A faithful, complete transcription of the listing is required.

### Dataset content
▬▬▬
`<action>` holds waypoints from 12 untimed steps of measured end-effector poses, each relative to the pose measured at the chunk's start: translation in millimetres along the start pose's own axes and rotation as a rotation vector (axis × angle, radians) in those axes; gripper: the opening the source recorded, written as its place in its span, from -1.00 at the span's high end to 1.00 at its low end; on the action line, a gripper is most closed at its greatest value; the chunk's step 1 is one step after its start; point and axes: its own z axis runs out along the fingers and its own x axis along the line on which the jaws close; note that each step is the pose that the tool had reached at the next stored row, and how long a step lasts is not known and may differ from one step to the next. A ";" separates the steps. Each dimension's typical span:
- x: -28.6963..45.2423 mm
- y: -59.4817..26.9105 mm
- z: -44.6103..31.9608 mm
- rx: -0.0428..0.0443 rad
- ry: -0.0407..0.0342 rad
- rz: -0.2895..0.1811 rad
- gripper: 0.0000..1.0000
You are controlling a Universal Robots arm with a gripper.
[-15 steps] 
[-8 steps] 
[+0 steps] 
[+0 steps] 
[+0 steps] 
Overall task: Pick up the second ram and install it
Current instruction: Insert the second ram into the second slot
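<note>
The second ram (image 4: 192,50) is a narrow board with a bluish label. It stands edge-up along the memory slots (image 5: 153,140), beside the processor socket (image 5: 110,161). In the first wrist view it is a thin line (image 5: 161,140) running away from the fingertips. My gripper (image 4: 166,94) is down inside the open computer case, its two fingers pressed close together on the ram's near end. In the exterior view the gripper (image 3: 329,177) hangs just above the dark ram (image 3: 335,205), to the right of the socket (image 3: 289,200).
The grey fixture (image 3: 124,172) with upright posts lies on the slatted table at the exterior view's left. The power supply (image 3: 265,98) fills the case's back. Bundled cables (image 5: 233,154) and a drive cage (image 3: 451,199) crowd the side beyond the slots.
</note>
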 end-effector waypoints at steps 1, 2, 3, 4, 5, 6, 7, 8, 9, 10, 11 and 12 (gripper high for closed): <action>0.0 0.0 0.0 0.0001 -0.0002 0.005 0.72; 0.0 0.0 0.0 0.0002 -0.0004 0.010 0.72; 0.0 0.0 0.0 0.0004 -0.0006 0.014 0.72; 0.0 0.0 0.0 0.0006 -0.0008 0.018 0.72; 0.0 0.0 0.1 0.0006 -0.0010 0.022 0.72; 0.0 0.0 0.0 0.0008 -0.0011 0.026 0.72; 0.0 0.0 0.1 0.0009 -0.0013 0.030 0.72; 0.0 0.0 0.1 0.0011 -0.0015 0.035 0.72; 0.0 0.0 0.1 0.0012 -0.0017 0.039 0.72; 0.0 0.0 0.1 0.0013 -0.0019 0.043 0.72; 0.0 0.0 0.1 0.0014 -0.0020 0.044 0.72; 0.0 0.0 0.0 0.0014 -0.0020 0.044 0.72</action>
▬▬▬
### Result for this exercise
`<action>` holds waypoints from 12 untimed steps of measured end-effector poses, each relative to the pose measured at the chunk's start: translation in millimetres along the start pose's own axes and rotation as a rotation vector (axis × angle, radians) in those axes; gripper: the opening the source recorded, written as its place in its span, from -1.00 at the span's high end to 1.00 at its low end; on the action line, a gripper is most closed at its greatest value; the chunk's step 1 is one step after its start; point and axes: its own z axis runs out along the fingers and its own x axis along the line on which the jaws close; note that each step is the pose that the tool had reached at the next stored row, and how long a step lasts is not known and may differ from one step to the next. A ";" separates the steps. Each dimension's typical span:
- x: -28.6963..45.2423 mm
- y: -59.4817..26.9105 mm
- z: -44.6103..31.9608 mm
- rx: -0.0428..0.0443 rad
- ry: -0.0407..0.0342 rad
- rz: -0.2895..0.1811 rad
- gripper: 0.0000..1.0000
You are controlling a Universal Robots arm with a gripper.
[-15 steps] 
[-8 steps] 
[+0 steps] 
[+0 steps] 
[+0 steps] 
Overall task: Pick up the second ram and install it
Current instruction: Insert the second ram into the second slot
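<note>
The second ram (image 4: 192,50) is a narrow board with a bluish label. It stands edge-up along the memory slots (image 5: 153,140), beside the processor socket (image 5: 110,161). In the first wrist view it is a thin line (image 5: 161,140) running away from the fingertips. My gripper (image 4: 166,94) is down inside the open computer case, its two fingers pressed close together on the ram's near end. In the exterior view the gripper (image 3: 329,177) hangs just above the dark ram (image 3: 335,205), to the right of the socket (image 3: 289,200).
The grey fixture (image 3: 124,172) with upright posts lies on the slatted table at the exterior view's left. The power supply (image 3: 265,98) fills the case's back. Bundled cables (image 5: 233,154) and a drive cage (image 3: 451,199) crowd the side beyond the slots.
</note>
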 end-effector waypoints at steps 1, 2, 3, 4, 5, 6, 7, 8, 9, 10, 11 and 12 (gripper high for closed): <action>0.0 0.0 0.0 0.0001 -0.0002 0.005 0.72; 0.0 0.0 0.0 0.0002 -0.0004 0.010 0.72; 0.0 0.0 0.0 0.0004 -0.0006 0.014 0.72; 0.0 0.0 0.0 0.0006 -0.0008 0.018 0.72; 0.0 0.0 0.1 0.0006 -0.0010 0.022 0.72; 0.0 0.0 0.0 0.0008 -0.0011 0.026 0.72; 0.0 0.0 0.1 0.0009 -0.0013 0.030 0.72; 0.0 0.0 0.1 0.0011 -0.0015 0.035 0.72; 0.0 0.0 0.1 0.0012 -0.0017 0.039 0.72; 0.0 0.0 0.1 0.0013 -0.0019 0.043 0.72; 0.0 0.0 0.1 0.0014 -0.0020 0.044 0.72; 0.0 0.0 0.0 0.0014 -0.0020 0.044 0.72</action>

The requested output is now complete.